On 8/5/20 12:54 PM, Richard Biener via Gcc-patches wrote:
On August 5, 2020 5:09:19 PM GMT+02:00, Martin Jambor <mjam...@suse.cz> wrote:
On Fri, Jul 31 2020, Aldy Hernandez via Gcc-patches wrote:
[...]

* ipa-cp changes from vec<value_range> to std::vec<value_range>.

We are using std::vec to ensure constructors are run, which they
aren't
in our internal vec<> implementation.  Although we usually steer away
from using std::vec because of interactions with our GC system,
ipcp_param_lattices is only live within the pass and allocated with
calloc.
Ummm... I did not object but I will save the URL of this message in the
archive so that I can waive it in front of anyone complaining why I
don't use our internal vec's in IPA data structures.
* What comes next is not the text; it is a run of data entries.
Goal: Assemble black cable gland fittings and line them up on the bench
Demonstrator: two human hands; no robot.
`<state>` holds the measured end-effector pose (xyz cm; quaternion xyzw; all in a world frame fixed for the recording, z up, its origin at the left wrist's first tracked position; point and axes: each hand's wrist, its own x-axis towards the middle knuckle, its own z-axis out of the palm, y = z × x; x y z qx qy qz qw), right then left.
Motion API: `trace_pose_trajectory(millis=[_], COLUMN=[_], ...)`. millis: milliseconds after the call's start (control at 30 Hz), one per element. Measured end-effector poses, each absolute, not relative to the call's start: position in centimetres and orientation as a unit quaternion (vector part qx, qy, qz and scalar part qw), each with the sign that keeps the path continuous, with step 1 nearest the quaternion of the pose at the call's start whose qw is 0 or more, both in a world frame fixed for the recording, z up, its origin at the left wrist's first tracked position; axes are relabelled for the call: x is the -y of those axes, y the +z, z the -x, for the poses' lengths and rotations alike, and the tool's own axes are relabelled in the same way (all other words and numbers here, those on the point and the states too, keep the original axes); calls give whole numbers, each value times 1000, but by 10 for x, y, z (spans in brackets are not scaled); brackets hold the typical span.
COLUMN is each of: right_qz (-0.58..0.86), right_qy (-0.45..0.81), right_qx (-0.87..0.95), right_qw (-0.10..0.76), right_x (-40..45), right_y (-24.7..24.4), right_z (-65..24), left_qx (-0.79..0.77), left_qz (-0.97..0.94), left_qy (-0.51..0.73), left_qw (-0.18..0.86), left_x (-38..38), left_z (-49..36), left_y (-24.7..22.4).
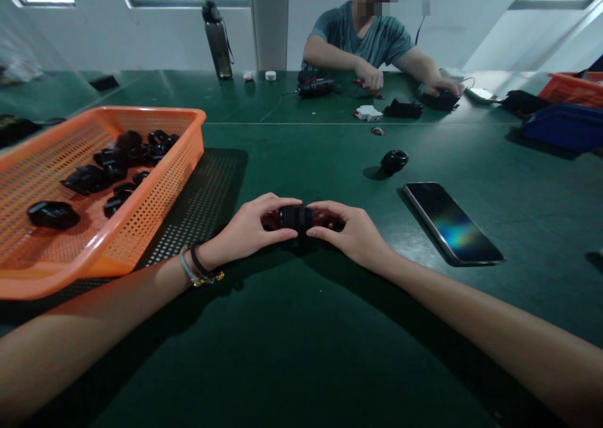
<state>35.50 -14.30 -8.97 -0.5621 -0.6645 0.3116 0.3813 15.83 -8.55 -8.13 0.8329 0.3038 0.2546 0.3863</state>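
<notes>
Between my two hands is a black cylindrical fitting (296,217) with a raised ring near its middle, lying sideways just over the green table. My left hand (254,224) grips its left end between thumb and fingers. On the right end, the thumb and fingers of my right hand (351,227) are closed in the same way. My fingers hide both ends of the part. A similar black fitting (394,161) rests on the table beyond my right hand. To the left, an orange perforated basket (164,192) contains several black fittings (87,179).
A smartphone (453,222) lies right of my right hand. Across the table (292,327) a person in a blue-grey shirt (360,35) handles dark parts. Near them are a power drill (315,87), a tall bottle (218,44) and a blue bin (565,126).
</notes>
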Motion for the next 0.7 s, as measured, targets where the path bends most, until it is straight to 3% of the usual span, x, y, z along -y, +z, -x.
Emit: trace_pose_trajectory(millis=[700], right_qz=[567], right_qy=[308], right_qx=[665], right_qw=[375], right_x=[143], right_y=[-90], right_z=[-356], left_qx=[-306], left_qz=[-827], left_qy=[251], left_qw=[399], left_x=[85], left_z=[-158], left_y=[-81])
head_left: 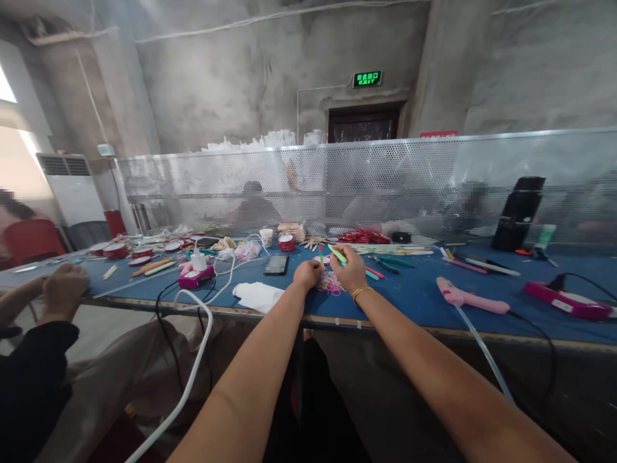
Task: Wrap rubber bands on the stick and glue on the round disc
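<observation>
My left hand (307, 275) is closed at the table's near edge, its fingertips around the lower end of a thin red-and-green stick (321, 254). Just to its right, my right hand (351, 270), with a gold bracelet at the wrist, is curled around a bright yellow-green pen-like stick (338, 254) that slants up to the left. A loose heap of colourful, thin rubber-band-like loops (330, 284) lies between and below both hands. Part of a small pale round thing shows behind the fingers. My fingertips are too small to make out in detail.
A pink glue gun (472, 299) and a magenta power strip (569, 301) lie right. Green-handled pliers (385, 264) sit beyond my right hand. Left are white cloth (258, 296), a black box (276, 265), cables and a co-worker's hands (65, 289). A perforated metal screen (299, 193) stands behind.
</observation>
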Available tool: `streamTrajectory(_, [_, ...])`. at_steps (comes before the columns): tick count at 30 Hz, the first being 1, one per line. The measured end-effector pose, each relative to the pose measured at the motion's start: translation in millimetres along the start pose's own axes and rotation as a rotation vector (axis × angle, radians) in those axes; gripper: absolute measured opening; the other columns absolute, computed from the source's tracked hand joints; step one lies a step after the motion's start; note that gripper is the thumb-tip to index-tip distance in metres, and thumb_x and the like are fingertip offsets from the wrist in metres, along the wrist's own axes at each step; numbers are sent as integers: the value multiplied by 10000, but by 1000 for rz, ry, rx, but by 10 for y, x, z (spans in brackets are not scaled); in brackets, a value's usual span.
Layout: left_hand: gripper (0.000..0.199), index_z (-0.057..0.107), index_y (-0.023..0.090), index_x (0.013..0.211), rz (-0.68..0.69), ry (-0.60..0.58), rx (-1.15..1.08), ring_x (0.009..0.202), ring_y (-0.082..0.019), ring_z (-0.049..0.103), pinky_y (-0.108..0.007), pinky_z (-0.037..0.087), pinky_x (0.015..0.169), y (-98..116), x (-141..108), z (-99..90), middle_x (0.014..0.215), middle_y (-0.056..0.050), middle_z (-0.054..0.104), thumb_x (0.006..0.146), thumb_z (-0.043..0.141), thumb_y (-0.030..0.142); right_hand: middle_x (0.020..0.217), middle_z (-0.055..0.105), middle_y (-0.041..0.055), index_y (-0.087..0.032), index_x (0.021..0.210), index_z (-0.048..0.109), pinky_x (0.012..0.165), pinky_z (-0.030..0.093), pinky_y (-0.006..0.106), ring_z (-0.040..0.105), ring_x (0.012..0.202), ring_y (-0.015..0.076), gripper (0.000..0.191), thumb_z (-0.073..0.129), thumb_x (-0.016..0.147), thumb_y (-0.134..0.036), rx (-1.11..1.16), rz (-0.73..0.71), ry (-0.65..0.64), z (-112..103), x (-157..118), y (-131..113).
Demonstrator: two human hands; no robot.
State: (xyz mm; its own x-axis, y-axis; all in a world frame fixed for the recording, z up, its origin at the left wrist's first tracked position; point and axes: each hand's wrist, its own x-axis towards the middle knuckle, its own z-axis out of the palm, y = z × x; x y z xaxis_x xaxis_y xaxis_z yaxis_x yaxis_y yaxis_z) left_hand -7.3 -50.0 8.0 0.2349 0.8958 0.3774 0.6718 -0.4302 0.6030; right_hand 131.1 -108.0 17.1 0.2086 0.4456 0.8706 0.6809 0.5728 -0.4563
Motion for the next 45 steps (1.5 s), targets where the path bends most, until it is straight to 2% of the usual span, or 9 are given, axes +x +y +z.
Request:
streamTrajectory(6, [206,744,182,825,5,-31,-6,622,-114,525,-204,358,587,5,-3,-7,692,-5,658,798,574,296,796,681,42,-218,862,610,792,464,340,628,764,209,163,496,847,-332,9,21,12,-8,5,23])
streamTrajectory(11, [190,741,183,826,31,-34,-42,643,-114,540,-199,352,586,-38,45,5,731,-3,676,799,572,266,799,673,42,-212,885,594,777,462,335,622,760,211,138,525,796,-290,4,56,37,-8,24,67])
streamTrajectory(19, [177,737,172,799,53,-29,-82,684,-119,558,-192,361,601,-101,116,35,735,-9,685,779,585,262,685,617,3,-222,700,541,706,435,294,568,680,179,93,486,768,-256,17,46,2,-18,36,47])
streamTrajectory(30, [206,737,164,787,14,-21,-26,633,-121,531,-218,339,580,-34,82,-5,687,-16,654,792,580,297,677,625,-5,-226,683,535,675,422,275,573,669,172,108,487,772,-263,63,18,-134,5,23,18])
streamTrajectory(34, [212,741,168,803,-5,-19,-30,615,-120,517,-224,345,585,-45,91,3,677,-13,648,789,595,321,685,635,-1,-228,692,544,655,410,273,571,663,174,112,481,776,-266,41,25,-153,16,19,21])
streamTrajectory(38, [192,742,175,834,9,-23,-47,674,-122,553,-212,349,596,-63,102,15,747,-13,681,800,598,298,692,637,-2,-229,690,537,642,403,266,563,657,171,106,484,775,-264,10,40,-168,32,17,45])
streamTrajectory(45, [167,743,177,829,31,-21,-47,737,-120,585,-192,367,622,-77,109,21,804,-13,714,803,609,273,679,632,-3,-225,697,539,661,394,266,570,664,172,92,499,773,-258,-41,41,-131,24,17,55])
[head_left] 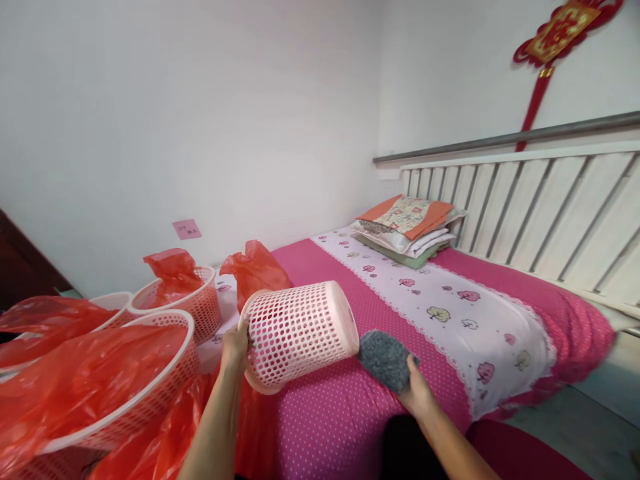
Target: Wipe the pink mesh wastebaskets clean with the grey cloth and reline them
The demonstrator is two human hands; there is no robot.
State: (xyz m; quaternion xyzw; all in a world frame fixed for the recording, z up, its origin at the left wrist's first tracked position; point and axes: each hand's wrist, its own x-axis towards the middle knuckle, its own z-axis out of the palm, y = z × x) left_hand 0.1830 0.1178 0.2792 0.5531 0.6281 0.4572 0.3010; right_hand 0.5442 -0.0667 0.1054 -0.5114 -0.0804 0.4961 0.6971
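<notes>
Left fingers (243, 328) are gripping a basket (303, 333); right fingers (412, 365) are holding a cloth (386, 360) beside its base; wiping is seemingly awaiting completion.

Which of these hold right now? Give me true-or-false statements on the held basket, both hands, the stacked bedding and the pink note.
1. The left hand grips the pink basket near its rim. True.
2. The right hand holds a brush. False: it holds a fuzzy grey cloth.
3. The held basket stands upright. False: it is tipped on its side, base toward the right hand.
4. Red plastic shows in other baskets at the picture's left. True.
5. The stacked bedding lies on the bed. True.
6. The pink note is on the bed. False: it is on the wall.
</notes>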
But it actually raises a broader question: was this supposed to be an
exception, allowed only not to complicate the irange patch further, or
will this be generally accepted thing to do when someone wants to have
a
vector of constructed items?
It's definitely not what we want. You have to find another solution to this 
problem.

Richard.


Why isn't it what we want?

This is a small vector local to the pass so it doesn't interfere with our PITA GTY. The class is pretty straightforward, but we do need a constructor to initialize the pointer and the max-size field.  There is no allocation done per element, so a small number of elements have a couple of fields initialized per element. We'd have to loop to do that anyway.

GCC's vec<> does not provide he ability to run a constructor, std::vec does.  I quizzed some libstdc++ folks, and there has been a lot of optimizations done on std::vec over the last few years,.. They think its pretty good now, and we were encouraged to use it.

We can visit the question tho...  What is the rationale for not using std::vec in the compiler?  We currently use std::swap, std:pair, std::map, std::sort, and a few others. is there some aspect of using std::vec I am not aware of that makes it something we need to avoid?